- **Task brief**
Wherever a line in the records below contains "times", copy that line.

- **Data for analysis**
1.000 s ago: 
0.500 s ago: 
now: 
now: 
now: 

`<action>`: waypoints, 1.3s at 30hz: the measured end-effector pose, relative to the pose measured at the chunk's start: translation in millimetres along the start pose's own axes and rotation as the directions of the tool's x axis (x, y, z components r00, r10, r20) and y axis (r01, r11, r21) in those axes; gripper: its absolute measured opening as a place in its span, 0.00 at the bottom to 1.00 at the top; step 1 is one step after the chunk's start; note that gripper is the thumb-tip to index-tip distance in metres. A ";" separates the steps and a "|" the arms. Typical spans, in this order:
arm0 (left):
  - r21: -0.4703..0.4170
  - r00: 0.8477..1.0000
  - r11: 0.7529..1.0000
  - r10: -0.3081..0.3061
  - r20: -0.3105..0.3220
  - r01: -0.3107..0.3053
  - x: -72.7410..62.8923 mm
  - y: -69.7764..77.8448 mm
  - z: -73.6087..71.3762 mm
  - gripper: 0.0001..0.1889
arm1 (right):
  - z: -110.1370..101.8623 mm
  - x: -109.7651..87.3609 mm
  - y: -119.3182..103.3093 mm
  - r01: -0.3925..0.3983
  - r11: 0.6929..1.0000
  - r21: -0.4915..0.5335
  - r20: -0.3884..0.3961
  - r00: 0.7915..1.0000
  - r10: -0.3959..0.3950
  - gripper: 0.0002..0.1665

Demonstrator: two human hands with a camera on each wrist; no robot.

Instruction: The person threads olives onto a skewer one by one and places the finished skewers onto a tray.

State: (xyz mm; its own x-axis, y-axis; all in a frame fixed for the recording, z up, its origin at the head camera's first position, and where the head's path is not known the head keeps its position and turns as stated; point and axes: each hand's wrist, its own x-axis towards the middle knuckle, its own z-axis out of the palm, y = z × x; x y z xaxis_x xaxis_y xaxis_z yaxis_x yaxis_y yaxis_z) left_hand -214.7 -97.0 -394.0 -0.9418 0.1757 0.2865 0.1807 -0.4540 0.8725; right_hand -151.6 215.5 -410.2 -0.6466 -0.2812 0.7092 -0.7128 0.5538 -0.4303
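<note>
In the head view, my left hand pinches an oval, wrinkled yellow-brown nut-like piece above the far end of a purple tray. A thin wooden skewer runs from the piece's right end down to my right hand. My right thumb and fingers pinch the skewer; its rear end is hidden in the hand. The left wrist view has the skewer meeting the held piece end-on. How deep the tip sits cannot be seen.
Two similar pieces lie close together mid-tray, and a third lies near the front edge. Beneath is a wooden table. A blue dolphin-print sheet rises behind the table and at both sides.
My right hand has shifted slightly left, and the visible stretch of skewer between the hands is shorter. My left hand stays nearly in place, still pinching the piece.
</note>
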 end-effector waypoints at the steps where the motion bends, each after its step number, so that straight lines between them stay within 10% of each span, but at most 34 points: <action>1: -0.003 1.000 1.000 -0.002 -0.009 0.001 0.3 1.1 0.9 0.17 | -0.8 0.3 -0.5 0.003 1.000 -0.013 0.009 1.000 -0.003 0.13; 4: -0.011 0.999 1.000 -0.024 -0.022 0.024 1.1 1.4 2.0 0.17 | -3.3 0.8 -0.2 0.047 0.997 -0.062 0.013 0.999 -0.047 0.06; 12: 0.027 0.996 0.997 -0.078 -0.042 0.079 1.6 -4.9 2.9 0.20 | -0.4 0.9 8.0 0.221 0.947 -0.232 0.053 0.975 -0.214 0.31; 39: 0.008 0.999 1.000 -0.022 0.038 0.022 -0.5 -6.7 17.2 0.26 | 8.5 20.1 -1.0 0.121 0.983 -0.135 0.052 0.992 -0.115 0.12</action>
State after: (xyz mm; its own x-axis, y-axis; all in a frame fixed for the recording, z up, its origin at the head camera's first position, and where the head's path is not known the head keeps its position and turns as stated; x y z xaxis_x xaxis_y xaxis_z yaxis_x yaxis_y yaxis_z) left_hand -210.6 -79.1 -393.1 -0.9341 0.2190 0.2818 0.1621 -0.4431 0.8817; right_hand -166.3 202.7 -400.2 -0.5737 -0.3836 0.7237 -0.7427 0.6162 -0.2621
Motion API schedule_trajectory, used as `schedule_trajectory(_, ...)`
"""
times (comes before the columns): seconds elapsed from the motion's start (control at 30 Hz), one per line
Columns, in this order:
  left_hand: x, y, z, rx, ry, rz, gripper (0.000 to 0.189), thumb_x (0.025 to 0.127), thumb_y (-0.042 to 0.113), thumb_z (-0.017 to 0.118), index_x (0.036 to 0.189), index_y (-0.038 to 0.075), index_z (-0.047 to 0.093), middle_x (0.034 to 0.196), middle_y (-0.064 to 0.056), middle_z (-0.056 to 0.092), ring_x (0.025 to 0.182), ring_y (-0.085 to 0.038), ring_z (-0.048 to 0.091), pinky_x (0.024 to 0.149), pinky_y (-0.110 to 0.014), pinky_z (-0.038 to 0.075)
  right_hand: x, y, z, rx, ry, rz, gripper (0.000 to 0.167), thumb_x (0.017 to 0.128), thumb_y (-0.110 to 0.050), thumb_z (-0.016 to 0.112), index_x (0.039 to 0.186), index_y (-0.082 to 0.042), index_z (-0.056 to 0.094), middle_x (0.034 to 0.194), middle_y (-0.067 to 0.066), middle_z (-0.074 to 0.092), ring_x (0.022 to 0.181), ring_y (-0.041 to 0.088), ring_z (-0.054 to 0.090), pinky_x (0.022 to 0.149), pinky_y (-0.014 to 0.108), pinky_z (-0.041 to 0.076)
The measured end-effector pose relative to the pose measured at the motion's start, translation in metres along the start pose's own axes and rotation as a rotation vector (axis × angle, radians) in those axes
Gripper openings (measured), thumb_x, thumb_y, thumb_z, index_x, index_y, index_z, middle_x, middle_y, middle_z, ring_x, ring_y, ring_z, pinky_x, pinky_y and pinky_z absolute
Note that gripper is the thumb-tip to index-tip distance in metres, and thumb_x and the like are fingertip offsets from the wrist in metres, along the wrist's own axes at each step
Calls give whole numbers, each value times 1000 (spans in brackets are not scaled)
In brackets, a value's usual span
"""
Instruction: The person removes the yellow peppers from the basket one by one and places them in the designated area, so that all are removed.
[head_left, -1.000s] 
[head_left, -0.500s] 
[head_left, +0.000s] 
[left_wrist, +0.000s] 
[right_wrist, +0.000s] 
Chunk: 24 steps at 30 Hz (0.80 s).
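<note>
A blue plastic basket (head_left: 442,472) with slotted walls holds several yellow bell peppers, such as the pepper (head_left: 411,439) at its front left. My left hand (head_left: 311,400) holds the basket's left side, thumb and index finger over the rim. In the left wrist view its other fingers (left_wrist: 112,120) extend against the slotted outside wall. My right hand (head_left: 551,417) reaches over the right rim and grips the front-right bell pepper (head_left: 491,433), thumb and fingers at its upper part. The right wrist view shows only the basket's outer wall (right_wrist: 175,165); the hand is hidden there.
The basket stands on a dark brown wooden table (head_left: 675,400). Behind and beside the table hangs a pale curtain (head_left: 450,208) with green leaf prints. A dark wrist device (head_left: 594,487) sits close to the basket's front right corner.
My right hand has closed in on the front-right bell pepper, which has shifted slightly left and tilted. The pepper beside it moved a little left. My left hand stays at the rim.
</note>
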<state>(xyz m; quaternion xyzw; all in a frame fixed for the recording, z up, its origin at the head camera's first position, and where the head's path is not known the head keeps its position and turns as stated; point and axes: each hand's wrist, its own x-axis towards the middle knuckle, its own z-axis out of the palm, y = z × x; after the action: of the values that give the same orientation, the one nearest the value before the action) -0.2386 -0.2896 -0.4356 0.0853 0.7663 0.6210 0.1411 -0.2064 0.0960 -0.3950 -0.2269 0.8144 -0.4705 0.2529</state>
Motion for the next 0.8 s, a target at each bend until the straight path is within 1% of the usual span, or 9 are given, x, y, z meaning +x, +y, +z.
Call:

- **Finished exercise**
times (comes before the columns): seconds elapsed from the motion's start (control at 30 Hz), one per line
Calls give whole numbers, each value times 1000 (spans in brackets are not scaled)

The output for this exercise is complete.